What to produce:
Beginning with the first line of the data below, reproduce every line unchanged, ending with the line that holds "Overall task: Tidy".

Given records:
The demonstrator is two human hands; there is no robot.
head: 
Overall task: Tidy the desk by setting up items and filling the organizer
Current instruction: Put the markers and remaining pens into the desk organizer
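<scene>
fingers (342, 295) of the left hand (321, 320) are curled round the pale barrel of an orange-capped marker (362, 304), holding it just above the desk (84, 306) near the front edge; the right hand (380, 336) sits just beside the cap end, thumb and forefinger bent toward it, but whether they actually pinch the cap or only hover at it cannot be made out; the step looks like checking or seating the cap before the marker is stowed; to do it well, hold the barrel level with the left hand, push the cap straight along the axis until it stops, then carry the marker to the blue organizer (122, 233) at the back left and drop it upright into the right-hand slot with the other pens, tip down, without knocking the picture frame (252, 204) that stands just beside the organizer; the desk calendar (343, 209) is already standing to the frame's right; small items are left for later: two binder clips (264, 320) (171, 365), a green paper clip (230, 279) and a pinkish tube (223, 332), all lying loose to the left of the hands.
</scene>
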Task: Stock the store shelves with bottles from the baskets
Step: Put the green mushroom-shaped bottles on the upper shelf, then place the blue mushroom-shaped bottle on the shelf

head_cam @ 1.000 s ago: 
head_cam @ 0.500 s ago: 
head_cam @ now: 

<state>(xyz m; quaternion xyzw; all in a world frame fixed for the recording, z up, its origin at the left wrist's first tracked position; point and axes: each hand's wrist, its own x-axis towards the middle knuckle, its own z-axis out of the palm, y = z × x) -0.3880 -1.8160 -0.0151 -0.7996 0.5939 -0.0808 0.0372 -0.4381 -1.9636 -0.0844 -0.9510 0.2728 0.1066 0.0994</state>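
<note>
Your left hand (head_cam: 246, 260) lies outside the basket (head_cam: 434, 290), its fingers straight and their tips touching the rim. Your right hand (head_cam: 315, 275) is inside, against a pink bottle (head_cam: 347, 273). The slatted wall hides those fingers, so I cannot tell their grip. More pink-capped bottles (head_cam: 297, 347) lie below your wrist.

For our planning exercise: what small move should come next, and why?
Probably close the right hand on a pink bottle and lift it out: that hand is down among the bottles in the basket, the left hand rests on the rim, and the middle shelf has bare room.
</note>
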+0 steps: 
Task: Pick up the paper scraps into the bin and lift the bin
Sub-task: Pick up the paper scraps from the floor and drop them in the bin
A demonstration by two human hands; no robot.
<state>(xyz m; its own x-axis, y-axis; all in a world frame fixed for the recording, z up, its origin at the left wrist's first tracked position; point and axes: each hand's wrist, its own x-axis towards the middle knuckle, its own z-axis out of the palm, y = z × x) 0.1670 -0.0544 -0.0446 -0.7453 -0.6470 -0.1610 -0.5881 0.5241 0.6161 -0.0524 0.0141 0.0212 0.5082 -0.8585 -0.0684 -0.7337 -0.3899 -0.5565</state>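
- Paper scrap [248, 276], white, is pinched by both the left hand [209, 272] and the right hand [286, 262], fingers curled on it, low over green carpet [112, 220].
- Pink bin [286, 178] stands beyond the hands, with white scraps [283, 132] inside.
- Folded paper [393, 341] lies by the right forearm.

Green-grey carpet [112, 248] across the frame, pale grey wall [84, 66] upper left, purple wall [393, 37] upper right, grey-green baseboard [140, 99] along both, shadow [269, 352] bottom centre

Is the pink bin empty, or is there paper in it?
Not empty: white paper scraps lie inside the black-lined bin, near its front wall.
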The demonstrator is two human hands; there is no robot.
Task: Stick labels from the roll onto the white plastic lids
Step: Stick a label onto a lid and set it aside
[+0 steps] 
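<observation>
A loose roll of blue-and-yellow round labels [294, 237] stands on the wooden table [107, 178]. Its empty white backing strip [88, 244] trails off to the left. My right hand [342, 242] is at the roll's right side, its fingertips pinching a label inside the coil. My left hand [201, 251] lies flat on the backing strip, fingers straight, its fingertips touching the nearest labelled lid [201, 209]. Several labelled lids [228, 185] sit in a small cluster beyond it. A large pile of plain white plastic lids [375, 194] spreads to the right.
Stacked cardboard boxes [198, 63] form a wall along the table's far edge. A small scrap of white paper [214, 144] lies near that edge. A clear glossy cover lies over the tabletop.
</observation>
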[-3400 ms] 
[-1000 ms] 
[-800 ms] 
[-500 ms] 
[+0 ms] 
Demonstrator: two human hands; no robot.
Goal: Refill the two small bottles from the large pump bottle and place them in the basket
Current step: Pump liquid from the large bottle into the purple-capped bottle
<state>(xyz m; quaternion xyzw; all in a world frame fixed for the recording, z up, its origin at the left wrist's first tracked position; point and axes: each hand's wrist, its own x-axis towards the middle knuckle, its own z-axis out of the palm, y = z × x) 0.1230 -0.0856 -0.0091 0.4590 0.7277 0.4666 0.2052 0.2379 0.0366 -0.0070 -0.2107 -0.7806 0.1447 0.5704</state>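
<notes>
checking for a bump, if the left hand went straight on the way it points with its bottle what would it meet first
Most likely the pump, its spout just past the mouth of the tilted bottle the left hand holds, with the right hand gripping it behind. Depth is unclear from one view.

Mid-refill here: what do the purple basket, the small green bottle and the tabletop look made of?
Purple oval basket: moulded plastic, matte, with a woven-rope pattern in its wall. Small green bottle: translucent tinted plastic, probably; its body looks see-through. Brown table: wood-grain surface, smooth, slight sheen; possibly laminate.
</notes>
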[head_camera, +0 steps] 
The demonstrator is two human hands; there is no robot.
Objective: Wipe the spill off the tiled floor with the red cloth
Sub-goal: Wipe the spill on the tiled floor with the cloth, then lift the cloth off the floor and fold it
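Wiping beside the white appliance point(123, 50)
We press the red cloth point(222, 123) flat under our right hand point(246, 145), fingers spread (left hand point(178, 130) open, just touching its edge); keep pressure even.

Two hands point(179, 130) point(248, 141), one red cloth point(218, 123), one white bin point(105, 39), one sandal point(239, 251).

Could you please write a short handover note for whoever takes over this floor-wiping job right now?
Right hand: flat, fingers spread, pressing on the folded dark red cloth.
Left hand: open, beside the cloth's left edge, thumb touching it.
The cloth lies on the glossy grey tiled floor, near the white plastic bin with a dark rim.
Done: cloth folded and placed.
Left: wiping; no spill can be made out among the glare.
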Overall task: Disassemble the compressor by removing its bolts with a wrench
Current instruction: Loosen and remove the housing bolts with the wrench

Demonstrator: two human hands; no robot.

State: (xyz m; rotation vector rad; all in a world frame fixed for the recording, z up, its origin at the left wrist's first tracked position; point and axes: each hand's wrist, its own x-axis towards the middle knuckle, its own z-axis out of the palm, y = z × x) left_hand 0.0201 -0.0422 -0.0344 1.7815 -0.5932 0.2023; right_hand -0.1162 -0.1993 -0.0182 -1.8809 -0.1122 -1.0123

Solution:
The demonstrator is two human hands; there is no robot.
head: 
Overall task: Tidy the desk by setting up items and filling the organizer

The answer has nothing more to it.